=== Directions for this task ===
Reproduce exactly, and only, the lines below from the one containing "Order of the" through the one containing "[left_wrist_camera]".

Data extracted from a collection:
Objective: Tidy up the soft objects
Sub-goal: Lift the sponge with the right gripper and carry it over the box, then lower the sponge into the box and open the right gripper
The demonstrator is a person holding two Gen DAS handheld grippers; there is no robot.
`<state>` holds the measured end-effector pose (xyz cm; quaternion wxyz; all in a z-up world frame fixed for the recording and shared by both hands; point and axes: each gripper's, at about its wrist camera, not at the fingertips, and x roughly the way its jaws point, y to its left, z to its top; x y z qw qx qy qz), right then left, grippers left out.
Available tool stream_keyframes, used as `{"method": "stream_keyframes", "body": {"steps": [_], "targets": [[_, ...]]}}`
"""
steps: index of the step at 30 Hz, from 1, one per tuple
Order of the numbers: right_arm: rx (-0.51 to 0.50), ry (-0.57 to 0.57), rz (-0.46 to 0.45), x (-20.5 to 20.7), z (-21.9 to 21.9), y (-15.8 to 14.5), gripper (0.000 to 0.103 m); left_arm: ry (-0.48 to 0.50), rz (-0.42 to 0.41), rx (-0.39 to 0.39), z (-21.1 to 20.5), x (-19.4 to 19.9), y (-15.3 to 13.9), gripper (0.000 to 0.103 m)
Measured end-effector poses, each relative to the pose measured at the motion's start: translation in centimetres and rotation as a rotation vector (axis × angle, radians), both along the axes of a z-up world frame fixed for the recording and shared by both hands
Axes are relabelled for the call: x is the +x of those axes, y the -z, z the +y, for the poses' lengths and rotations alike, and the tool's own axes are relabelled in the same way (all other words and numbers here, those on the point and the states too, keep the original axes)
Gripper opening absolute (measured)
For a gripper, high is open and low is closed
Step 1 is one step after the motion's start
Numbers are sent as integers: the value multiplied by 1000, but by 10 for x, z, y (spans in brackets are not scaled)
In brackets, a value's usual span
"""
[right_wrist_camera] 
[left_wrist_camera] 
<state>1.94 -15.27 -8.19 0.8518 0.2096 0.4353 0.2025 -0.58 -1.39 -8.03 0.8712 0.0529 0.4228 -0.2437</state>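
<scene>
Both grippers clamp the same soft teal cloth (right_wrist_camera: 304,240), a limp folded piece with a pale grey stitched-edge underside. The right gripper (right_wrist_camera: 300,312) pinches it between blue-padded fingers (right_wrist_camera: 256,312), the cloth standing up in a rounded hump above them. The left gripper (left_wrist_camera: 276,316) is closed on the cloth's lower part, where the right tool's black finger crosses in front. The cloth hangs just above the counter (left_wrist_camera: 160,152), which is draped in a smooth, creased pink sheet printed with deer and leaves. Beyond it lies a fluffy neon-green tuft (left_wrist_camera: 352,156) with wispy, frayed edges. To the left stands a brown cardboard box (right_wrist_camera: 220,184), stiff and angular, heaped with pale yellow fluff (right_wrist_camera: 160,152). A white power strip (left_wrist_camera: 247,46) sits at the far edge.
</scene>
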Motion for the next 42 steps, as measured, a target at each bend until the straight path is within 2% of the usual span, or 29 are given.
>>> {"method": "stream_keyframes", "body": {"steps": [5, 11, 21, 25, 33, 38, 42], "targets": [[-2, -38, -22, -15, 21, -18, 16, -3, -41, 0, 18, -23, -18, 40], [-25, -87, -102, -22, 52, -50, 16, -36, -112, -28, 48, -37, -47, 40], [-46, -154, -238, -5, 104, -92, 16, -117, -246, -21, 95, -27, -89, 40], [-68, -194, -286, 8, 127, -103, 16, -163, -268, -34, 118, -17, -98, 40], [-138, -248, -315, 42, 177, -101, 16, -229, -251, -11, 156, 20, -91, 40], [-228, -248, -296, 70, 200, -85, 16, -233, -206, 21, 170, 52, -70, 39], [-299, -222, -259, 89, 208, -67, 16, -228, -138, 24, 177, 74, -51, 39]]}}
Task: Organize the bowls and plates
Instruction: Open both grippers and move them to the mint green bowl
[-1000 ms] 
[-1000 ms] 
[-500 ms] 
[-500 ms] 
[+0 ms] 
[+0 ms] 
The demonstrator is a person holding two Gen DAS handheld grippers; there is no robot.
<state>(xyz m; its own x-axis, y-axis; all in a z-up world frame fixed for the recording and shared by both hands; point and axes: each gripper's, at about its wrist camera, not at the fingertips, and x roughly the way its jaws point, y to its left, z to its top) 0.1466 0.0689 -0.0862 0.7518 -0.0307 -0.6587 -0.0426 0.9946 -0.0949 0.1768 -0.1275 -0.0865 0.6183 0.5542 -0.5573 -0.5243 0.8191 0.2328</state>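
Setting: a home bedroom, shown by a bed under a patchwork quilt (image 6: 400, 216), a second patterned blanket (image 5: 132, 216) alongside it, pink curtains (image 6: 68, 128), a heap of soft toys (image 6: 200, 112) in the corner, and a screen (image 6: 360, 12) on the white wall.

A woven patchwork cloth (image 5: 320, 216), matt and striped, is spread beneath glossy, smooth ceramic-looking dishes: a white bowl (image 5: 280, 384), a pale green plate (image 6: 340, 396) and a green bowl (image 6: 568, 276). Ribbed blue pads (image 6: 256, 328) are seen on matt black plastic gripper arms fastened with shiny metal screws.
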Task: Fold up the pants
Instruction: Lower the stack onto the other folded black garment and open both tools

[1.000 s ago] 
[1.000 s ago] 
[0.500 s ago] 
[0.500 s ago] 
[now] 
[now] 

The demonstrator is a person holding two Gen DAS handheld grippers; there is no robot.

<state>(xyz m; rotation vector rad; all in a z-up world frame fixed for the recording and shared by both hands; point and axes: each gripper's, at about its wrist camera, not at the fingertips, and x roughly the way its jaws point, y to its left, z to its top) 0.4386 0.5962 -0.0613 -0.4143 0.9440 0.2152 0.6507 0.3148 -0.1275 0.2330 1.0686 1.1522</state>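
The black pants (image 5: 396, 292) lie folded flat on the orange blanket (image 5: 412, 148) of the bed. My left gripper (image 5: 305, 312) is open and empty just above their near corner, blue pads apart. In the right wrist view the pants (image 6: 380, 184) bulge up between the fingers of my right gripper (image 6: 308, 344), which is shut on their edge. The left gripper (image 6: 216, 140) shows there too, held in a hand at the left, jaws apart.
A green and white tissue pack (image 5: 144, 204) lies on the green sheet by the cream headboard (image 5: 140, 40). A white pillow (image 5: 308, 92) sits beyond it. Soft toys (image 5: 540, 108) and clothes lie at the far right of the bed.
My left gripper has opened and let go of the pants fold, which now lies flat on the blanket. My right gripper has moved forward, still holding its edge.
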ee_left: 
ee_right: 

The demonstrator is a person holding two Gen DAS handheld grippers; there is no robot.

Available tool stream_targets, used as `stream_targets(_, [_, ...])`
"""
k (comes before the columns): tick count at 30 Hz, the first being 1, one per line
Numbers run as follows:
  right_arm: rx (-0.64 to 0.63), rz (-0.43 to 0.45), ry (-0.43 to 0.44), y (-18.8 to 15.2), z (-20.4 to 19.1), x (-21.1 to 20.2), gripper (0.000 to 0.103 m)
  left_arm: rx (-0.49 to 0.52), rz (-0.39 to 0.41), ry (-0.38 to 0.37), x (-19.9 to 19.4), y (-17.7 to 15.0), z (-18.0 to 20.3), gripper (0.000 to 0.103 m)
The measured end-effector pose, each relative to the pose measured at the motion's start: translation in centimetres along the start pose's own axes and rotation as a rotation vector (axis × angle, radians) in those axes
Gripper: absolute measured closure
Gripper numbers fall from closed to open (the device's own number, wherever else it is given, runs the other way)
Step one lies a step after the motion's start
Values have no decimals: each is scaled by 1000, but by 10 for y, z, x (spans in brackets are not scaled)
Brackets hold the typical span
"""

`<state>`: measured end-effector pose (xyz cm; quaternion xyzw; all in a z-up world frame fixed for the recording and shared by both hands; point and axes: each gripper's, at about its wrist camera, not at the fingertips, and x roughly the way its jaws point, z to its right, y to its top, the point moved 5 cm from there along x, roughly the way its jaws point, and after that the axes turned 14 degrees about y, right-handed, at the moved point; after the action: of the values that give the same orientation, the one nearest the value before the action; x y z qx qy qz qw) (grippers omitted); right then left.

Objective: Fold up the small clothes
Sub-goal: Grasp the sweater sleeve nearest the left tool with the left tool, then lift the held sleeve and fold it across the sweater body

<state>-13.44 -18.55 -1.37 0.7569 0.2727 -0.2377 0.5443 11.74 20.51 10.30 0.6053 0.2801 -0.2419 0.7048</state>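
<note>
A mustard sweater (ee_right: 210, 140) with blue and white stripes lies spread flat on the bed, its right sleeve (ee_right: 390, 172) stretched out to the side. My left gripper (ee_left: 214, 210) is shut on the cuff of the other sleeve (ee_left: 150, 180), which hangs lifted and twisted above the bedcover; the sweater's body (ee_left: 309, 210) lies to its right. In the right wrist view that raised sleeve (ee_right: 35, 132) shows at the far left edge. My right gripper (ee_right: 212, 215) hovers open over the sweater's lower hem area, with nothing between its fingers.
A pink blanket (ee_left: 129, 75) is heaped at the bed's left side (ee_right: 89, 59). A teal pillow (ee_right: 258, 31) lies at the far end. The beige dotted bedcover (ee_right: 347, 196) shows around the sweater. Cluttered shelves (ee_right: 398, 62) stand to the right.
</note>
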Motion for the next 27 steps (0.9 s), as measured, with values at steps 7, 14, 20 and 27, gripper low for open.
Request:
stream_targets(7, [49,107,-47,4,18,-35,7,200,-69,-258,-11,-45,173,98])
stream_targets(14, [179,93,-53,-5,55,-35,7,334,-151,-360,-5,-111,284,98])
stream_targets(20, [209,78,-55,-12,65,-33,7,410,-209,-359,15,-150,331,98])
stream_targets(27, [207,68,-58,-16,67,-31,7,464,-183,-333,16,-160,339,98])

=== Completed exercise ===
Order of the numbers: right_arm: rx (-0.51 to 0.50), ry (-0.57 to 0.57), rz (-0.46 to 0.45), x (-20.5 to 20.7), z (-21.9 to 21.9), y (-15.8 to 14.5), gripper (0.000 to 0.103 m); left_arm: ry (-0.48 to 0.50), rz (-0.42 to 0.41), rx (-0.39 to 0.39), z (-21.1 to 20.5), x (-19.4 to 19.9), y (-15.3 to 13.9), gripper (0.000 to 0.103 m)
Measured end-effector poses, each relative to the pose measured at the motion's start: translation in centimetres and rotation as a rotation vector (axis × angle, radians), both along the axes of a z-up world frame fixed for the recording and shared by both hands
Axes are relabelled for the call: x is the +x of those axes, y the -z, z the +y, for the poses' lengths and rotations alike, and the tool's own axes are relabelled in the same way (all other words and numbers here, those on the point and the states too, keep the original axes)
Gripper opening absolute (measured)
For a gripper, high is open and low is closed
Step 1 is one step after the motion's start
Numbers are sent as integers: the value multiplied by 1000, but by 10 for x, z, y (spans in brackets are not scaled)
In brackets, a value's usual span
"""
[right_wrist_camera] 
[left_wrist_camera] 

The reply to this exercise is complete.